From 45a0af83129eb7dc244c5118360afc1972a686c7 Mon Sep 17 00:00:00 2001

From: Peter Hutterer <peter.hutterer@who-t.net>

Date: Tue, 5 Jul 2022 09:50:41 +1000

Subject: [PATCH xserver 2/3] xkb: swap XkbSetDeviceInfo and

 XkbSetDeviceInfoCheck

XKB often uses a FooCheck and Foo function pair, the former is supposed

to check all values in the request and error out on BadLength,

BadValue, etc. The latter is then called once we're confident the values

are good (they may still fail on an individual device, but that's a

different topic).

In the case of XkbSetDeviceInfo, those functions were incorrectly

named, with XkbSetDeviceInfo ending up as the checker function and

XkbSetDeviceInfoCheck as the setter function. As a result, the setter

function was called before the checker function, accessing request

data and modifying device state before we ensured that the data is

valid.

In particular, the setter function relied on values being already

byte-swapped. This in turn could lead to potential OOB memory access.

Fix this by correctly naming the functions and moving the length checks

over to the checker function. These were added in 87c64fc5b0 to the

wrong function, probably due to the incorrect naming.

Fixes ZDI-CAN 16070, CVE-2022-2320.

This vulnerability was discovered by:

Jan-Niklas Sohn working with Trend Micro Zero Day Initiative

Introduced in c06e27b2f6fd9f7b9f827623a48876a225264132

Signed-off-by: Peter Hutterer <peter.hutterer@who-t.net>

(cherry picked from commit dd8caf39e9e15d8f302e54045dd08d8ebf1025dc)

---

 xkb/xkb.c | 46 +++++++++++++++++++++++++---------------------

 1 file changed, 25 insertions(+), 21 deletions(-)

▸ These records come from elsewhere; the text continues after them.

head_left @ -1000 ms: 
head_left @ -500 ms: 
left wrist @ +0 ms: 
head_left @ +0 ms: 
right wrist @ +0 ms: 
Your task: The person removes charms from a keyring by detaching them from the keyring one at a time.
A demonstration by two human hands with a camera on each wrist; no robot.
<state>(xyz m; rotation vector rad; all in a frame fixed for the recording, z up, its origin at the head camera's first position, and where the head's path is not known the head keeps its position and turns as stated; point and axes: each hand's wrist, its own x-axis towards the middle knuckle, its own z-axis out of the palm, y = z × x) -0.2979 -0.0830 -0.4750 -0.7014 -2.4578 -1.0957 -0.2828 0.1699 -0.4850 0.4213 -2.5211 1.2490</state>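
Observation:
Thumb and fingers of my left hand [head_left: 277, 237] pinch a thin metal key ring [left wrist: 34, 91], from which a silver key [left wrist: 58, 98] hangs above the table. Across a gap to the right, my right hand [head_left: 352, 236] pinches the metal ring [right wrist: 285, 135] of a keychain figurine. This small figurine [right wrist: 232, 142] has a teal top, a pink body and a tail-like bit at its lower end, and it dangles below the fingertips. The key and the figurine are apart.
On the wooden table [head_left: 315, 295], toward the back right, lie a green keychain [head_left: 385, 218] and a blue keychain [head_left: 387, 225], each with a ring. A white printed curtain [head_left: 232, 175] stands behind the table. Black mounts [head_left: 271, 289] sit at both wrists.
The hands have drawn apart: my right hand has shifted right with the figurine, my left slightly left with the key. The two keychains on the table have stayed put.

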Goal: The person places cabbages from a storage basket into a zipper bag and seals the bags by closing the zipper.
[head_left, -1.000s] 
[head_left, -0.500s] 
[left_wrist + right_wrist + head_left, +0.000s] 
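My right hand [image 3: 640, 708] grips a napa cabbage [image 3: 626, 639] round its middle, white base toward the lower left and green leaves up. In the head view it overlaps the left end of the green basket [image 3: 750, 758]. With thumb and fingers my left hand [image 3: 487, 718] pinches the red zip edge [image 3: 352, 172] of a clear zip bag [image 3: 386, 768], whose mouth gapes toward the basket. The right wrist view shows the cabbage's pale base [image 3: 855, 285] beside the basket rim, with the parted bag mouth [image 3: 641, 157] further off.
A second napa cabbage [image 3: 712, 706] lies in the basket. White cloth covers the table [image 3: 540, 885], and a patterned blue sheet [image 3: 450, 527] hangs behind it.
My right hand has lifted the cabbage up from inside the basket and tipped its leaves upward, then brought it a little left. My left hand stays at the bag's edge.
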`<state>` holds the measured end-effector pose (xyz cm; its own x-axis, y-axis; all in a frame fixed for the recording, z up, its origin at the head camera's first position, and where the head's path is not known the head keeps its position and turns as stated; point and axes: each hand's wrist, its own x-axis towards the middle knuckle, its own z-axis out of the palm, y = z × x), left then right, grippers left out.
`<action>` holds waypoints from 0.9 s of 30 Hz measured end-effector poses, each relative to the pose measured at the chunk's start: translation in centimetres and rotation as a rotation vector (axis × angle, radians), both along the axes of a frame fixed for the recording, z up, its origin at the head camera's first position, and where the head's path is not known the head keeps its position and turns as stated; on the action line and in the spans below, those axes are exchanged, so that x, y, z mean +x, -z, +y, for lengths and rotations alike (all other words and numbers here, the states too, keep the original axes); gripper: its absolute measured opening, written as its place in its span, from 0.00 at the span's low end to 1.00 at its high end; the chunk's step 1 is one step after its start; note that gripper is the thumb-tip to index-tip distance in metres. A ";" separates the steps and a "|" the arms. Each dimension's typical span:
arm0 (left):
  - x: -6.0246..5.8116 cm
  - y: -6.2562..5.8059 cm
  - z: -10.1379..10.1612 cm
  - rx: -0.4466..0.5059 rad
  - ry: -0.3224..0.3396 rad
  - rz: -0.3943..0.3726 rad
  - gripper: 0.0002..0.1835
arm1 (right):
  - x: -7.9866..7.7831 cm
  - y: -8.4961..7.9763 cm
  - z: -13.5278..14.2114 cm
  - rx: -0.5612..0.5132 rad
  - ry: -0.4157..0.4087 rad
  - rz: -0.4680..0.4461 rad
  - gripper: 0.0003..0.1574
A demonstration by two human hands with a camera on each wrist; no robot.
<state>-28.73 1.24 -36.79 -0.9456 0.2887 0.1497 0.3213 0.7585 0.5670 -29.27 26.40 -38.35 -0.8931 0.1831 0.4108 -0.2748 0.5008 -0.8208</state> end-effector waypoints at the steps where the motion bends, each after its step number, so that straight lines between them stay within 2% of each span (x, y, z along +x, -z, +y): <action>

diff --git a/xkb/xkb.c b/xkb/xkb.c

index 684394d77..36464a770 100644

--- a/xkb/xkb.c

+++ b/xkb/xkb.c

@@ -6554,7 +6554,8 @@ ProcXkbGetDeviceInfo(ClientPtr client)

 static char *

 CheckSetDeviceIndicators(char *wire,

                          DeviceIntPtr dev,

-                         int num, int *status_rtrn, ClientPtr client)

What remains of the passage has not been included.